Expansion from F0 to F1 occurred at a median 59 days (range, 47-244 days), 31 days (range, 20-147 days) for F2, 50 days (range, 25-219 days) for F3, 25 days (range, 10-70 days) for F4, 23 days (range, 14-32 days) for F5, and one model (MDA-ATC6) was expanded to F6, which took 14 days to reach required tumor volume of 1000 mm3. All models demonstrated tumorigenecity using frozen tissue stock. Once models were successfully established, additional expansions were 84% successful as demonstrated in a recent preclinical trial (27).
Median survival in patients for whom PDX models (n = 6) were successfully established was 0.64 years (range, 0.05-1.43 years), while the remaining patients (n = 13) had a median survival of 1.16 years (range, 0.05-4.38 years) (P = .065), with an age, sex, disease stage, and BRAF status–adjusted hazard ratio of 2.276 (95% CI, 0.666-7.784; P = .190) (Fig. 2).
Histopathological Evaluation
Gross evaluation of the PDX models demonstrated large, solid tumors with admixed necrosis, granularity, hemorrhage, and a marbled, tan-gray mucoid surface (Fig. 3), similar in description to their original patients’ surgical specimens.
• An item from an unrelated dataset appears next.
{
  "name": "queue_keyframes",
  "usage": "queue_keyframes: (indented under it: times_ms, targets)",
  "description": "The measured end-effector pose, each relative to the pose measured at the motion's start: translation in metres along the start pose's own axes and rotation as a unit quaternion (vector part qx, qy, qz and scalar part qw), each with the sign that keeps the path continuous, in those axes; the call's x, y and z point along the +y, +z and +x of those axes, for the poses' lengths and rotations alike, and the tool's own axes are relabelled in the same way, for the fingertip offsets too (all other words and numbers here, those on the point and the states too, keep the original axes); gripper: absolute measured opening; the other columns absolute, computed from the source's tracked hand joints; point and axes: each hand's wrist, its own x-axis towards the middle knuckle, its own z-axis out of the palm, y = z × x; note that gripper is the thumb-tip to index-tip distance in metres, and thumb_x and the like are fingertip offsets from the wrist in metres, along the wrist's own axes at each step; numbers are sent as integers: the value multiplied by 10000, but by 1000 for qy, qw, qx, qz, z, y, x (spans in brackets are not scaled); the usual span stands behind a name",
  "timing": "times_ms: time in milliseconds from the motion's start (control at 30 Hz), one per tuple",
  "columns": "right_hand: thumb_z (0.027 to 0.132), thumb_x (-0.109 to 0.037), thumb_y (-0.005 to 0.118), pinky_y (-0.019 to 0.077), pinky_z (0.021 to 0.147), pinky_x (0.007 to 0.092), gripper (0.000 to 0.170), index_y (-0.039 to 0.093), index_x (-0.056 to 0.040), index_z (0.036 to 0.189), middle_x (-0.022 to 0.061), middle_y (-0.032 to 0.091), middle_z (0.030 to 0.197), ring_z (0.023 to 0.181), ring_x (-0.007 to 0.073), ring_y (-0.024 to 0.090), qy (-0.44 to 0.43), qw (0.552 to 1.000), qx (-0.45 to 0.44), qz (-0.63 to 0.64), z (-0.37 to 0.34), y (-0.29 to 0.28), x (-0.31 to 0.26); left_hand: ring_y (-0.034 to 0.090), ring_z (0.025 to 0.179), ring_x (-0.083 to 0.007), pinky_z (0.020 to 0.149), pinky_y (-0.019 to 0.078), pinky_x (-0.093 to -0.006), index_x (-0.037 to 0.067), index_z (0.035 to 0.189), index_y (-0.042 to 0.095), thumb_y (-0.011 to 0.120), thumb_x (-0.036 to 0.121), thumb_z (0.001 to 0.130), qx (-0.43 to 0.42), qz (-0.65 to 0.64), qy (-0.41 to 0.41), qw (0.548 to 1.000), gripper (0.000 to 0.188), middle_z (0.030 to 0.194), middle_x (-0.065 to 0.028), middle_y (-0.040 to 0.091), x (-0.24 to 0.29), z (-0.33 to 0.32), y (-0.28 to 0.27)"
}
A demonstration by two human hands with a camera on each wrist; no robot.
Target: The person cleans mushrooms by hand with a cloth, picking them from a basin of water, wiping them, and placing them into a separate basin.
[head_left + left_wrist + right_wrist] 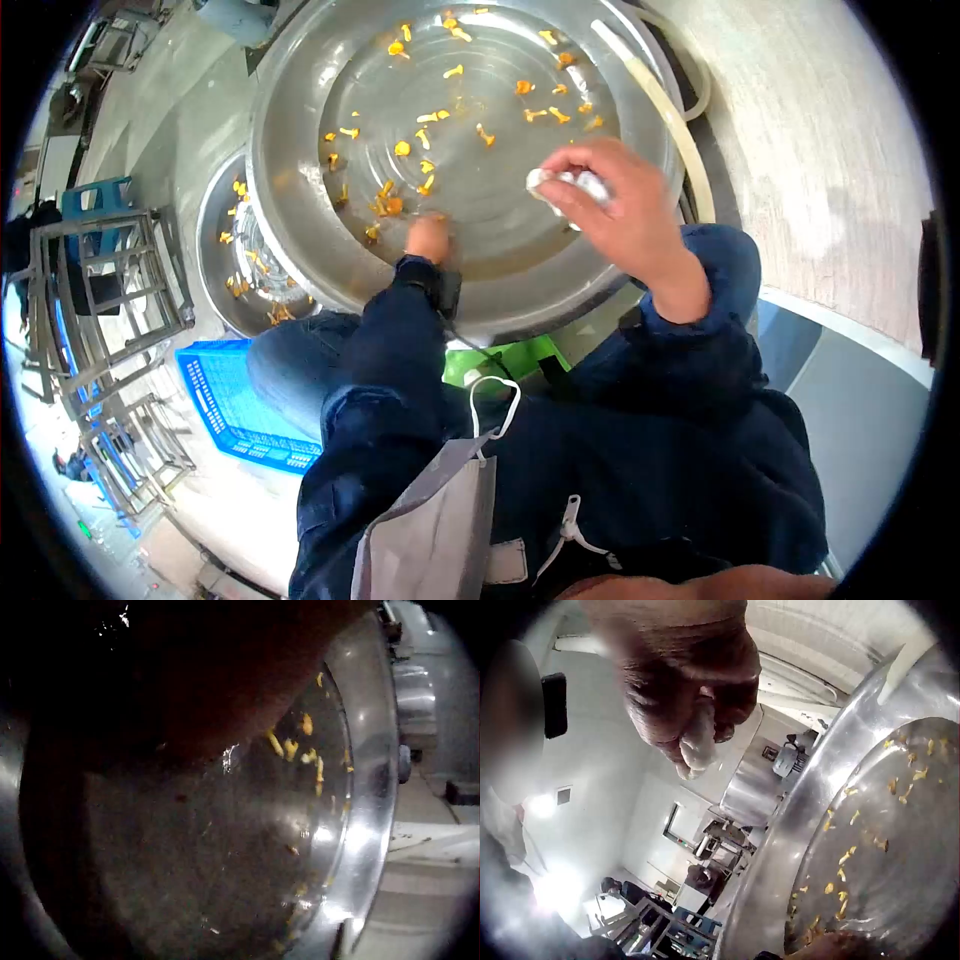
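Small yellow-orange mushrooms (386, 201) are scattered through the water in a large round metal basin (285, 130). My left hand (428, 240) reaches down into the near side of the basin, close to a cluster of them. Its fingers are hidden in the head view and dark in the left wrist view, so I cannot tell what they hold. Raised over the basin's right side, my right hand (640, 215) grips a small crumpled white wad (590, 186). The wad (699, 739) pokes out between the curled fingers in the right wrist view.
A pale hose (660, 100) bends over the basin's right rim. At the left stands a smaller metal basin (212, 280) with more mushrooms. Near my legs are a blue plastic crate (225, 400) and something bright green (515, 357). Metal frames (100, 260) stand farther left.
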Motion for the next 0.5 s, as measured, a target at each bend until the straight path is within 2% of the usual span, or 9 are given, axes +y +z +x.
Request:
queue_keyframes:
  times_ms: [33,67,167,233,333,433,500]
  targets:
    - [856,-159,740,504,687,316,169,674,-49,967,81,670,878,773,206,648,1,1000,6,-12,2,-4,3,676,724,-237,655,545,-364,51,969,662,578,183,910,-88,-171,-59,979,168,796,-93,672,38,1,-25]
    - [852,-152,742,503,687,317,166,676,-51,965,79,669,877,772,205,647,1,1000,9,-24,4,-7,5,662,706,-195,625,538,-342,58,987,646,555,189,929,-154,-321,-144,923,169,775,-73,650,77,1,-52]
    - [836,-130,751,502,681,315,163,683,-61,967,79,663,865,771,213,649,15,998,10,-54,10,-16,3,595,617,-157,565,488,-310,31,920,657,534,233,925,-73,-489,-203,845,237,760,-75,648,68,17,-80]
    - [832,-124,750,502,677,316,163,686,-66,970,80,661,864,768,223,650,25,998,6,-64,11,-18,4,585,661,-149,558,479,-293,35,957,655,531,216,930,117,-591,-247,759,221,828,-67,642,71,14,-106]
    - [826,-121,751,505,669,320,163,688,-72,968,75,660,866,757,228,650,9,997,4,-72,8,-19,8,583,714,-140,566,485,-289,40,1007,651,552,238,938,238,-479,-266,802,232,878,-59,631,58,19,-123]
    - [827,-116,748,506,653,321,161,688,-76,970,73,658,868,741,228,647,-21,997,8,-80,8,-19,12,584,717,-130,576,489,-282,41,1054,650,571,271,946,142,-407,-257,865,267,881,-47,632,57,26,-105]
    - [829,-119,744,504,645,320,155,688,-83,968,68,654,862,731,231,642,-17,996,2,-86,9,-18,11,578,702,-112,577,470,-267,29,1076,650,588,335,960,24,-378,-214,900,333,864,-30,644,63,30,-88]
Microscopic evaluation of the models shows a variety of patterns classically described in ATC pathologies. Globally, all models had microscopic histologic evidence of necrosis, hemorrhage, high-grade mitoses, malignant spindle cells, and variable-sized nucleoli (Fig. 4). Specifically, MDA-ATC1 demonstrated a lymphoepithelioma-like aspect with prominent germinal centers, and stained diffusely positive for BRAFV600E and TP53, while being negative for TTF-1. MDA-ATC2 demonstrated a hypocellular, collagenous, spindle-variant with geographical type necrosis, and stained positive for TP53, while being negative for TTF-1 and BRAFV600E. MDA-ATC3 stained diffusely positive for TP53, while being weakly positive for BRAFV600E, comparable to the patient’s core biopsy where there were rare BRAFV600E-positive viable tumor cells. MDA-ATC4 stained diffusely positive for BRAFV600E and TP53, while being negative for TTF-1. MDA-ATC5 stained negative both for BRAFV600E and TP53. MDA-ATC6 stained partially positive for cytokeratin, diffusely for TP53, and minimally (2%) for PAX8, while being negative for TTF-1 and BRAFV600E. All microscopic histologic and IHC evaluations were very similar, if not undistinguishable to the human specimen slides, as demonstrated in the models depicted in Fig. 4 and 5. Of note, patient 3’s slides show significant inflammatory infiltration (small nuclei), which dilutes the number of tumor cells evaluated; however, the tumor cells remain strongly positive both for the TP53 and BRAFV600E stains.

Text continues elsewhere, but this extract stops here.